INFORMATION SHOWN |

=== Begin Enclosure ===

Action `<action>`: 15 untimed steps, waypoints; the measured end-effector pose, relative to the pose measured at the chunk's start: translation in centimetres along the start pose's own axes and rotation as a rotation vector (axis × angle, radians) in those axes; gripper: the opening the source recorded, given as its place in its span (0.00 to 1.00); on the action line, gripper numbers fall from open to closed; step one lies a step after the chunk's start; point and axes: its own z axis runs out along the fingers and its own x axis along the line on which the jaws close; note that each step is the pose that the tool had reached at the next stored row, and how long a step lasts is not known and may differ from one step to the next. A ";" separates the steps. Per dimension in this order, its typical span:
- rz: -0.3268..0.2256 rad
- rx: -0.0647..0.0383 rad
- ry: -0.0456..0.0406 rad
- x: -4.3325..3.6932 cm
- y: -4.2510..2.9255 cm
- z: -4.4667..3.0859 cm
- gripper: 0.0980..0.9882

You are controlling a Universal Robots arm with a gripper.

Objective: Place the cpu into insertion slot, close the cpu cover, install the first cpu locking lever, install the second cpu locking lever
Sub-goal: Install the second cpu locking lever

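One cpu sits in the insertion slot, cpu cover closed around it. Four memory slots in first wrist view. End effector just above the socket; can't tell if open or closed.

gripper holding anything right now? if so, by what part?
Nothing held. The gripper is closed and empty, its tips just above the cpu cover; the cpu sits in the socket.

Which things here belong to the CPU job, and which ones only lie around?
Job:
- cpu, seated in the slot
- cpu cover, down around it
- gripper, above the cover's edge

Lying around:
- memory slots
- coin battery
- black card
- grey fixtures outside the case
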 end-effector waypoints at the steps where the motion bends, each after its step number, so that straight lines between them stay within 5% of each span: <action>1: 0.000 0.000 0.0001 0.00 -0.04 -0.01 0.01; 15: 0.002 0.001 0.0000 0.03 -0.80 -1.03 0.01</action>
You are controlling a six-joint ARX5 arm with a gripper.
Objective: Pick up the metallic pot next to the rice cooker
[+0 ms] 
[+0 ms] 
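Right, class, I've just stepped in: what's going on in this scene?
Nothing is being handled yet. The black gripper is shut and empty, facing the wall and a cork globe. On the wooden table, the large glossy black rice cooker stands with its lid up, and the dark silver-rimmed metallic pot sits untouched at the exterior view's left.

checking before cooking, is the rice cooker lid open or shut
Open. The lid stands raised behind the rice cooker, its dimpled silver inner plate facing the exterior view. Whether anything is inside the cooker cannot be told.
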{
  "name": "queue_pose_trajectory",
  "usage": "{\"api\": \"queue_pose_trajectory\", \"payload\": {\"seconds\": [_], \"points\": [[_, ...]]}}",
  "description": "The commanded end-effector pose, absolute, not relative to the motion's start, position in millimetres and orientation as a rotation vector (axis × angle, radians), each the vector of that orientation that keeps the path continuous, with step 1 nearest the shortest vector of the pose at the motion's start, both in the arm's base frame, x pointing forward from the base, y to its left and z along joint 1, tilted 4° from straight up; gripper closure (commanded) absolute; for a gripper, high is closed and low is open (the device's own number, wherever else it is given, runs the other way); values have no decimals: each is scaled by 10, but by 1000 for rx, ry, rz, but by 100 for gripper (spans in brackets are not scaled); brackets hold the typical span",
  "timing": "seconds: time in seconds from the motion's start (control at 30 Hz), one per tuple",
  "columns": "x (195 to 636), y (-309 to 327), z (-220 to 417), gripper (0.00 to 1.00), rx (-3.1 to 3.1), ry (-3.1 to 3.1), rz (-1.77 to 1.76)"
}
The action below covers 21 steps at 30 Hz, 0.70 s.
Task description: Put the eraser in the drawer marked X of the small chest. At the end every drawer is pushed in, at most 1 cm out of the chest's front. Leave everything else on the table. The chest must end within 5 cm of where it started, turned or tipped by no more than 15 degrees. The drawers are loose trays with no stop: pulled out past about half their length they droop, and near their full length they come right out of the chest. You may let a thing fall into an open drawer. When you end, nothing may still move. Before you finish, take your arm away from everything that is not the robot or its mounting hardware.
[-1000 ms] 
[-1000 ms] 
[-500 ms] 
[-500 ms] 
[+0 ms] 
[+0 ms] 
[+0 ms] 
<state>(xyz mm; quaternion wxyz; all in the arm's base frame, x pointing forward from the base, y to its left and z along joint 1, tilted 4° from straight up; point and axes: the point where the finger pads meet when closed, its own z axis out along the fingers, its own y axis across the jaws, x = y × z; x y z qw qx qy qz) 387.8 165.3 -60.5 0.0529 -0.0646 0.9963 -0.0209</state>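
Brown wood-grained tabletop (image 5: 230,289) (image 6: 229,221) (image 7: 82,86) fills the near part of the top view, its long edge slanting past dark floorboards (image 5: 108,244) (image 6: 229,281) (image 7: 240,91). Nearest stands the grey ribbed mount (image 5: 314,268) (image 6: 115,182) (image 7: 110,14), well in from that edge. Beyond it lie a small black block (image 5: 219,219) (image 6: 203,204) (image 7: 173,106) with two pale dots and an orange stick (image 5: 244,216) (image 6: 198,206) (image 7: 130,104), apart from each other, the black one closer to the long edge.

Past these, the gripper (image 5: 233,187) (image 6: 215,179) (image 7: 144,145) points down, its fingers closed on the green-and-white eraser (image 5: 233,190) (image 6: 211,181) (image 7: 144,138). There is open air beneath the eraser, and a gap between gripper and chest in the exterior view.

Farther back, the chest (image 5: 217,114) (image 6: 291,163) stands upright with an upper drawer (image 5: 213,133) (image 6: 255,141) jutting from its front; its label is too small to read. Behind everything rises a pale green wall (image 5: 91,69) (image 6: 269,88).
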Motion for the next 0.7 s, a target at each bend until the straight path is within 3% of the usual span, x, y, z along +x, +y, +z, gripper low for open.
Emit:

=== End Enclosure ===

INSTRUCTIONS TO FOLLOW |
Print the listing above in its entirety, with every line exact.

EXERCISE ANSWER |
Action `<action>`: 15 untimed steps, waypoints; the measured end-effector pose, relative to the pose measured at the chunk's start: translation in centimetres along the start pose's own axes and rotation as a rotation vector (axis × angle, radians) in those axes; gripper: the opening the source recorded, given as its place in its span (0.00 to 1.00); on the action line, gripper numbers fall from open to closed; step one lies a step after the chunk's start; point and axes: its own z axis runs out along the fingers and its own x axis along the line on which the jaws close; note that each step is the pose that the tool had reached at the next stored row, and how long a step lasts is not known and may differ from one step to the next. A ";" separates the steps. Per dimension in this order, its typical span:
- rz: -0.3268..0.2256 rad
- rx: -0.0647..0.0383 rad
- ry: -0.0456..0.0406 rad
- x: -4.3325..3.6932 cm
- y: -4.2510..2.9255 cm
- z: -4.4667..3.0859 cm
- gripper: 0.0980..0.9882

You are controlling a Universal Robots arm with a gripper.

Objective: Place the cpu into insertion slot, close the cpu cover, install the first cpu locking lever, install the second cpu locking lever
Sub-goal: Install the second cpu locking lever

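One cpu sits in the insertion slot, cpu cover closed around it. Four memory slots in first wrist view. End effector just above the socket; can't tell if open or closed.

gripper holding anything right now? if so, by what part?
Nothing held. The gripper is closed and empty, its tips just above the cpu cover; the cpu sits in the socket.

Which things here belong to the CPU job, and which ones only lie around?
Job:
- cpu, seated in the slot
- cpu cover, down around it
- gripper, above the cover's edge

Lying around:
- memory slots
- coin battery
- black card
- grey fixtures outside the case
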 end-effector waypoints at the steps where the motion bends, each after its step number, so that straight lines between them stay within 5% of each span: <action>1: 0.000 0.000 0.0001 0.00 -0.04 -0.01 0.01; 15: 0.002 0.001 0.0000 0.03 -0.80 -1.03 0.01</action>
You are controlling a six-joint ARX5 arm with a gripper.
Objective: Pick up the metallic pot next to the rice cooker
[+0 ms] 
[+0 ms] 
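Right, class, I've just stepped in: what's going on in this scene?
Nothing is being handled yet. The black gripper is shut and empty, facing the wall and a cork globe. On the wooden table, the large glossy black rice cooker stands with its lid up, and the dark silver-rimmed metallic pot sits untouched at the exterior view's left.

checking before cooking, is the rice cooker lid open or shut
Open. The lid stands raised behind the rice cooker, its dimpled silver inner plate facing the exterior view. Whether anything is inside the cooker cannot be told.
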{
  "name": "queue_pose_trajectory",
  "usage": "{\"api\": \"queue_pose_trajectory\", \"payload\": {\"seconds\": [_], \"points\": [[_, ...]]}}",
  "description": "The commanded end-effector pose, absolute, not relative to the motion's start, position in millimetres and orientation as a rotation vector (axis × angle, radians), each the vector of that orientation that keeps the path continuous, with step 1 nearest the shortest vector of the pose at the motion's start, both in the arm's base frame, x pointing forward from the base, y to its left and z along joint 1, tilted 4° from straight up; gripper closure (commanded) absolute; for a gripper, high is closed and low is open (the device's own number, wherever else it is given, runs the other way); values have no decimals: each is scaled by 10, but by 1000 for rx, ry, rz, but by 100 for gripper (spans in brackets are not scaled); brackets hold the typical span",
  "timing": "seconds: time in seconds from the motion's start (control at 30 Hz), one per tuple",
  "columns": "x (195 to 636), y (-309 to 327), z (-220 to 417), gripper (0.00 to 1.00), rx (-3.1 to 3.1), ry (-3.1 to 3.1), rz (-1.77 to 1.76)"
}
The action below covers 21 steps at 30 Hz, 0.70 s.
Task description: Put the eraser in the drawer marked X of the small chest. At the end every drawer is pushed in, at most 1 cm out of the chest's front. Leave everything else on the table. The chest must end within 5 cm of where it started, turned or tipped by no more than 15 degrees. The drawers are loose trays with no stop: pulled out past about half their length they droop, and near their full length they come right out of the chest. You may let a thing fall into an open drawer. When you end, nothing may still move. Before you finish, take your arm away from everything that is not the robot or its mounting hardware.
[-1000 ms] 
[-1000 ms] 
[-500 ms] 
[-500 ms] 
[+0 ms] 
[+0 ms] 
[+0 ms] 
<state>(xyz mm; quaternion wxyz; all in the arm's base frame, x pointing forward from the base, y to its left and z along joint 1, tilted 4° from straight up; point and axes: the point where the finger pads meet when closed, its own z axis out along the fingers, its own y axis across the jaws, x = y × z; x y z qw qx qy qz) 387.8 165.3 -60.5 0.0529 -0.0646 0.9963 -0.0209</state>
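Brown wood-grained tabletop (image 5: 230,289) (image 6: 229,221) (image 7: 82,86) fills the near part of the top view, its long edge slanting past dark floorboards (image 5: 108,244) (image 6: 229,281) (image 7: 240,91). Nearest stands the grey ribbed mount (image 5: 314,268) (image 6: 115,182) (image 7: 110,14), well in from that edge. Beyond it lie a small black block (image 5: 219,219) (image 6: 203,204) (image 7: 173,106) with two pale dots and an orange stick (image 5: 244,216) (image 6: 198,206) (image 7: 130,104), apart from each other, the black one closer to the long edge.

Past these, the gripper (image 5: 233,187) (image 6: 215,179) (image 7: 144,145) points down, its fingers closed on the green-and-white eraser (image 5: 233,190) (image 6: 211,181) (image 7: 144,138). There is open air beneath the eraser, and a gap between gripper and chest in the exterior view.

Farther back, the chest (image 5: 217,114) (image 6: 291,163) stands upright with an upper drawer (image 5: 213,133) (image 6: 255,141) jutting from its front; its label is too small to read. Behind everything rises a pale green wall (image 5: 91,69) (image 6: 269,88).
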Motion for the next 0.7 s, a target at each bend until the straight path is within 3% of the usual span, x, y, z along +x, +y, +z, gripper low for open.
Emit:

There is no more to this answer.